WHAT THE EXERCISE ASKS:
Your reply should contain the whole listing below, repeated exactly, and no images.

COLLECTED DATA:
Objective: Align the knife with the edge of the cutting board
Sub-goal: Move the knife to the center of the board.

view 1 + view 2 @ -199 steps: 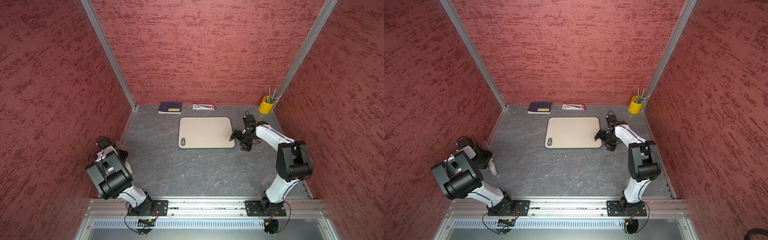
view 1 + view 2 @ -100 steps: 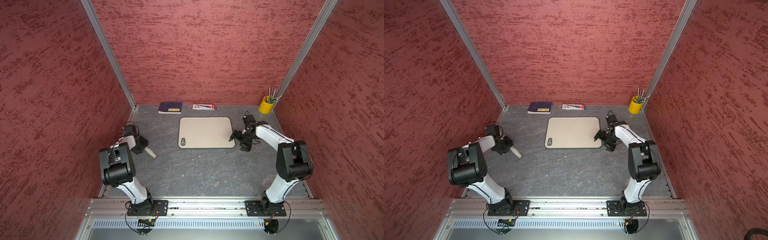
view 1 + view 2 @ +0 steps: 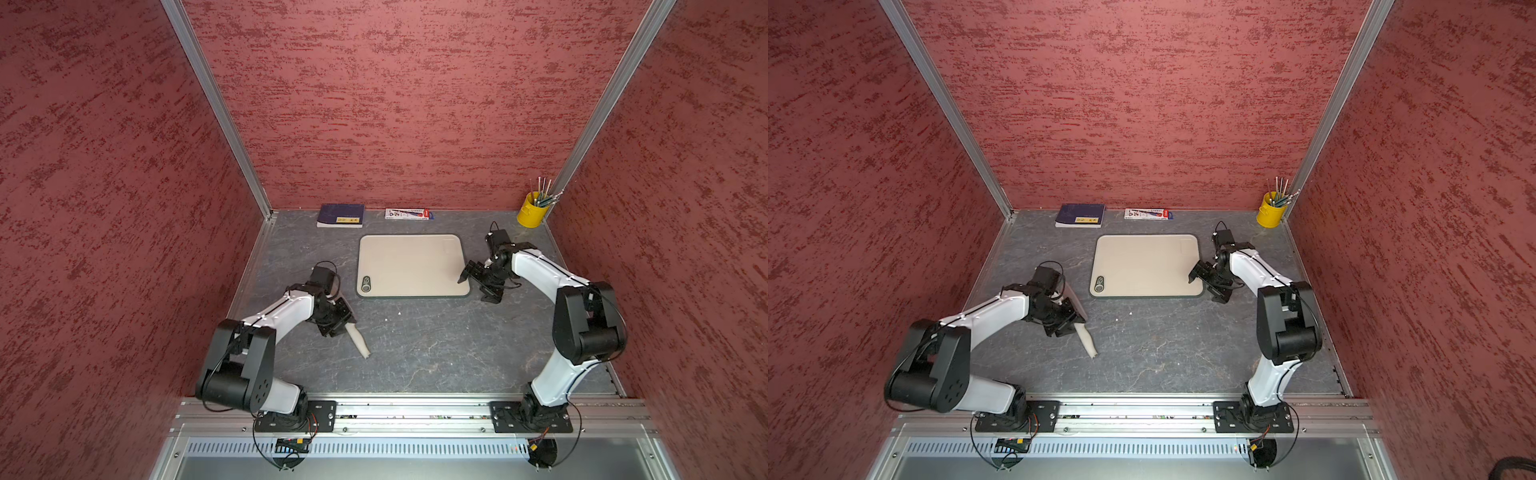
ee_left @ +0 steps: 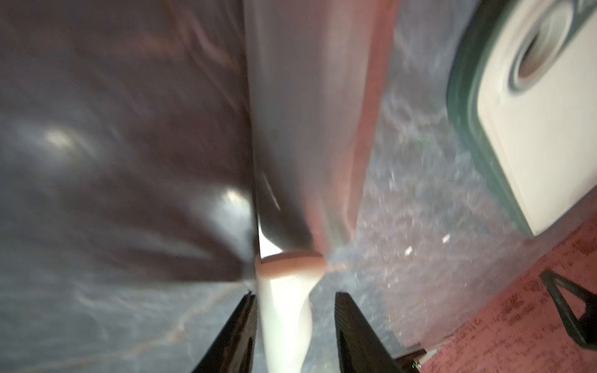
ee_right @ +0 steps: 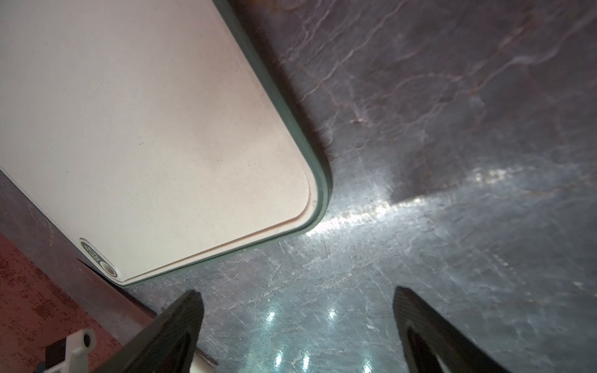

OUTPUT FOR THIS TASK:
Objective: Align the knife with the edge of the cutting board
Sub-goal: Move the knife to the center of the board.

view 1 + view 2 @ -199 steps: 
view 1 + view 2 @ -100 steps: 
view 1 + view 2 @ +0 steps: 
ee_left @ +0 steps: 
ee_right @ +0 steps: 

No other output belongs with this exercise.